Problem description:
Return the following from the records below: each line, word for word, starting with the line that contains "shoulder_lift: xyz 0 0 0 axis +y" and going on through the line that contains "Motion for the", with nothing outside that range.

[Data for analysis Boundary: Start]

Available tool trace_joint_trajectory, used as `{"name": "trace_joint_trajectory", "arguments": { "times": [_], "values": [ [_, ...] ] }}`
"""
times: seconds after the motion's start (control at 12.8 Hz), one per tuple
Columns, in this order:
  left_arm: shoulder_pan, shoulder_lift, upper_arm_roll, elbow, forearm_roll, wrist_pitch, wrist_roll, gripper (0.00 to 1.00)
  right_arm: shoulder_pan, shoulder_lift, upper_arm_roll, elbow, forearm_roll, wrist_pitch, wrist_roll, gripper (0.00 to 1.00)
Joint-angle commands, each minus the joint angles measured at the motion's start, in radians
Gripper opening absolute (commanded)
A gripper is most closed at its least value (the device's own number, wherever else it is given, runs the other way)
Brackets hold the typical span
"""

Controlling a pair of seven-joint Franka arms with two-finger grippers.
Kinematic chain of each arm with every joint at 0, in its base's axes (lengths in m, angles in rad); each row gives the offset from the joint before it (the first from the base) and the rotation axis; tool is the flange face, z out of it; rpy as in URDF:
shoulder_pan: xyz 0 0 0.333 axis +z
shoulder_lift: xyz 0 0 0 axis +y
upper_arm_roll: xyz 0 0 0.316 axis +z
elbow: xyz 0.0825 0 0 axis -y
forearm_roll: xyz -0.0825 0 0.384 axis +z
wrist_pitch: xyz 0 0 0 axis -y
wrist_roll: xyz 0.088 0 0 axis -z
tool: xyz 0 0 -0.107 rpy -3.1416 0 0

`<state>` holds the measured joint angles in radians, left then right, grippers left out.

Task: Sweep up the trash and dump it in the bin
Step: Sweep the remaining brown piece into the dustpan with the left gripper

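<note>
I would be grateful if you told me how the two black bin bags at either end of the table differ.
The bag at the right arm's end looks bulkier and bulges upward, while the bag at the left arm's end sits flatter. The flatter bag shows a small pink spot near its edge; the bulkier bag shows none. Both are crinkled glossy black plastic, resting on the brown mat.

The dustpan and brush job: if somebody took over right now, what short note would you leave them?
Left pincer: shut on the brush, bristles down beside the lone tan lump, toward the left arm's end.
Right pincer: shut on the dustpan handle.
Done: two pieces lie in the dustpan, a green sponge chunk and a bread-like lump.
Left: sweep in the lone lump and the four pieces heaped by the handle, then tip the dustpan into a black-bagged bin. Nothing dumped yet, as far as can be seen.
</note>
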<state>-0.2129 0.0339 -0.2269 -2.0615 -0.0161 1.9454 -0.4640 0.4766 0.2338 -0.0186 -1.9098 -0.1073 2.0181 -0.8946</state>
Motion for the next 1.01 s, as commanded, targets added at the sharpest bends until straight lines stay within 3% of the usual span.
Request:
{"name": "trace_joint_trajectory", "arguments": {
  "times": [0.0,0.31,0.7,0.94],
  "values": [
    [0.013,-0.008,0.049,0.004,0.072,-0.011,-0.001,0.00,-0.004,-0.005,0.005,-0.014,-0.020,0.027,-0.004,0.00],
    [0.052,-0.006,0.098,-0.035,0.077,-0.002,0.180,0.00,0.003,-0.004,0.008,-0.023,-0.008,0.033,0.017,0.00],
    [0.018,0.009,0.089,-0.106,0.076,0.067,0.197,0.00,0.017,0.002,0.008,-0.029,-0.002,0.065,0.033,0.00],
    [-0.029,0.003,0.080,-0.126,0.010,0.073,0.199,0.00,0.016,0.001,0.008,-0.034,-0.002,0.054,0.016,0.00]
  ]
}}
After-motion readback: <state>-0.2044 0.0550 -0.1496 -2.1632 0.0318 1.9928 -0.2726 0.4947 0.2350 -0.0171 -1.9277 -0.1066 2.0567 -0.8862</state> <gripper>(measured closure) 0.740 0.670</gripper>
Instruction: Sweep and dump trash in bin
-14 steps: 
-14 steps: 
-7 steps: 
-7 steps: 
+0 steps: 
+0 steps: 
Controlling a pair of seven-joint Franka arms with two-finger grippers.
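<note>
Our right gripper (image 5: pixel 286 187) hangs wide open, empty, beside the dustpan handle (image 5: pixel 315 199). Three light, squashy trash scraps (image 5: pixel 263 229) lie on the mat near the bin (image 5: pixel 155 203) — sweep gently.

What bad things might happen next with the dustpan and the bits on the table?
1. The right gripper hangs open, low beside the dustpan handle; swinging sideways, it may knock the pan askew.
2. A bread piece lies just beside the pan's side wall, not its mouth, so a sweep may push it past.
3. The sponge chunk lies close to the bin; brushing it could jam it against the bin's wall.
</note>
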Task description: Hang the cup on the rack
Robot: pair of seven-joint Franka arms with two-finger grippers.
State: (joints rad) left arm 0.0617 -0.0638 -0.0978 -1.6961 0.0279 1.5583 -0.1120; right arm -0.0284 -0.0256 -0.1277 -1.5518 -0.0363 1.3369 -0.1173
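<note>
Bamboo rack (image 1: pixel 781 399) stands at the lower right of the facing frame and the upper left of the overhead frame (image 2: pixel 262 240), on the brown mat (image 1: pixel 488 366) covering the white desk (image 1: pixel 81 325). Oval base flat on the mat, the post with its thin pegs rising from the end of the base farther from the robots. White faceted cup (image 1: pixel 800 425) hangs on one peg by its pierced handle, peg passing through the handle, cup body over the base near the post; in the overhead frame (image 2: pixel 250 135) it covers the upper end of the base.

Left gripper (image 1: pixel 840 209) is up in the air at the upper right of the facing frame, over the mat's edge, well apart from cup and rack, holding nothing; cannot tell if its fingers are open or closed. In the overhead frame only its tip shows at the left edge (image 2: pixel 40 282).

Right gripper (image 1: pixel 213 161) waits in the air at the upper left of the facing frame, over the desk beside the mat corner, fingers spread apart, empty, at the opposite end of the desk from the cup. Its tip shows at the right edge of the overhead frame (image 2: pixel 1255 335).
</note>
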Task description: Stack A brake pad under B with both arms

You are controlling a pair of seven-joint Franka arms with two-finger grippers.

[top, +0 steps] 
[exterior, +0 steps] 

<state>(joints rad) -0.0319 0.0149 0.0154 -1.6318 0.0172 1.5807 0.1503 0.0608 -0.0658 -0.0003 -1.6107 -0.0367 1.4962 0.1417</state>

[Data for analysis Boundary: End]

Response for this exercise:
shoulder_lift: xyz 0 0 0 axis +y
upper_arm_roll: xyz 0 0 0.316 axis +z
elbow: xyz 0.0825 0 0 axis -y
forearm_roll: xyz -0.0825 0 0.384 axis +z
wrist_pitch: xyz 0 0 0 axis -y
wrist_roll: xyz 0.088 0 0 axis -z
tool: xyz 0 0 -0.107 rpy -3.1416 0 0

`<state>` holds the measured joint angles in radians, left then right, grippers left out.

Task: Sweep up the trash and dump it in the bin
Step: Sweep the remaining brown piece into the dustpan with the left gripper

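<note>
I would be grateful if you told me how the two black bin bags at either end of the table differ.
The bag at the right arm's end looks bulkier and bulges upward, while the bag at the left arm's end sits flatter. The flatter bag shows a small pink spot near its edge; the bulkier bag shows none. Both are crinkled glossy black plastic, resting on the brown mat.

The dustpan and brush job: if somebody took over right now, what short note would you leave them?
Left pincer: shut on the brush, bristles down beside the lone tan lump, toward the left arm's end.
Right pincer: shut on the dustpan handle.
Done: two pieces lie in the dustpan, a green sponge chunk and a bread-like lump.
Left: sweep in the lone lump and the four pieces heaped by the handle, then tip the dustpan into a black-bagged bin. Nothing dumped yet, as far as can be seen.
</note>
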<state>-0.2129 0.0339 -0.2269 -2.0615 -0.0161 1.9454 -0.4640 0.4766 0.2338 -0.0186 -1.9098 -0.1073 2.0181 -0.8946</state>
Motion for the next 1.01 s, as commanded, targets added at the sharpest bends until straight lines stay within 3% of the usual span.

The exercise asks for nothing further.